“Here Already” voters view immigration in rear-view mirror
By Tom Baxter
They don’t have a catchy name yet, like soccer moms or NASCAR dads, but Latino voters have grown large enough in number, particular in several of the key swing states in this year’s presidential election, that a cliche can only be just around the corner.
Nothing bespeaks the rear-view nature, from a political perspective, of Monday’s U.S. Supreme Court ruling on the Arizona immigration law than a recent USA Today/Gallup poll of what issues these voters are concerned over.
The biggest issue on their minds is health care, which the court will rule on later in the week. Among Latino-Americans as a whole immigration ranks high, but among those registered to vote it’s fifth on the list behind healthcare, unemployment, economic growth, and the gap between rich and poor.
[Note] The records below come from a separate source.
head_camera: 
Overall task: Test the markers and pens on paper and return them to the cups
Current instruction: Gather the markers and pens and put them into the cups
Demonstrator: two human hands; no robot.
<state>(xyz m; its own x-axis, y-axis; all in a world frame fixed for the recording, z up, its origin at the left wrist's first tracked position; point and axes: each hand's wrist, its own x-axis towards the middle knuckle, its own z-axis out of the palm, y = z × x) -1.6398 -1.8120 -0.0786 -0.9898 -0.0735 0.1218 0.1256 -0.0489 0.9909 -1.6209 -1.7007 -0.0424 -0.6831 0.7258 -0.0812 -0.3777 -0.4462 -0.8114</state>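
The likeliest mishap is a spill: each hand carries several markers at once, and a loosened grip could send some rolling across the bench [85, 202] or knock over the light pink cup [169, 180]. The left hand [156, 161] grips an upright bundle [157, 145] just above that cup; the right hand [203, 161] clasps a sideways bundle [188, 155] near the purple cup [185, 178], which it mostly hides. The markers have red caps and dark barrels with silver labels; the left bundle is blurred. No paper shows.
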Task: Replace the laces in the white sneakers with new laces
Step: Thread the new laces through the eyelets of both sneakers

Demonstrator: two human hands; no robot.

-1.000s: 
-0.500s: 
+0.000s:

You might call these the “Here Already” voters – affected by the messages being sent in the national debate over immigration, but concerned most with the issues affecting the broad majority of Americans.
Put in a historical frame, Monday’s ruling came the week after the announcement that Asian in-migration to the United States now exceeds that of Hispanics. Out-migration to Mexico may now exceed, by a tiny margin, Mexican in-migration. So many of the conditions which prompted the passage of the Arizona law and its several children, including Georgia, are changing faster than the legal process for addressing the constitutionality of those statutes. In the long run, the immigration decision may not seem as important as the court’s ruling on the same day striking down of Montana’s ban on corporate money in its elections.
Apropos of any split decision in which more court action is sure to come, those with the most reason to crow put on the longest faces.
“A troubling ruling that encourages racial profiling,” said Georgia House Democratic Leader Stacey Abrams, referring to the so-called “show your papers” section of the law, the only one of four not to be struck down.
Meanwhile those most disposed to be dejected put on upbeat airs.
“It appears the court has upheld the major thrust of our state’s statute: That states have the right to assist in enforcing federal immigration law,” Gov. Nathan Deal said, in language almost identical to the release put out by the bill’s sponsor, State Rep. Matt Ramsey.
The opinion, by Justice Anthony Kennedy, is admirably straightforward as these things go and short enough for anyone to read it. It’s not ambiguous. It recognizes the federal government’s “broad, undoubted power over immigration and alien status.” It leaves the “show your papers” section hanging by the thinnest legal thread, ruling only that the government should not have moved to block it before the state courts had addressed the question, and “without some showing” that the section does, indeed, conflict with federal law.
The court threw out on its face the provision of the Arizona law closest to the section of the Georgia law which makes it a crime to use a phony ID to seek work. The Georgia law was written more broadly, but it’s hard to read that decision as in any way encouraging for its future in court.
Here again, the rear-view mirror. The AJC reports that its investigation turned up no prosecutions on the phony ID law anyway, and only two cases taken up by the hotly-debated Immigration Enforcement Review Board. And the legal bills to join the federal case and defend the legislation these provisions were packaged in? Pricey.
There were a couple of stories this week trumpeting the blueberry’s ascendance over the peach as the state’s top fruit crop. But they were based on 2010 data, the year before the Georgia immigration law was passed, resulting in widespread labor shortages. Blueberries are among the most labor-intensive crops in the state, and they were hit especially hard.
Peach growers can keep guest workers occupied over a longer period of the year, with pruning and so forth, making it more practical for them to comply with the requirements of the federal H2-A guest worker program. Blueberry growers need large numbers of workers over a much shorter period, making it more difficult to work within the law.
Exactly where Monday’s ruling leaves the blueberry growers isn’t clear yet. Regardless, without some larger resolution of the issues surrounding immigrant agricultural labor, which can only come from Washington, they could be left in the rear-view mirror as well.
One parting note on the decision, in light of all the anticipation over the health care decision: The oral arguments in the case weren’t all that reliable a guide to what the court actually did. We’ll see if the same holds true later this week.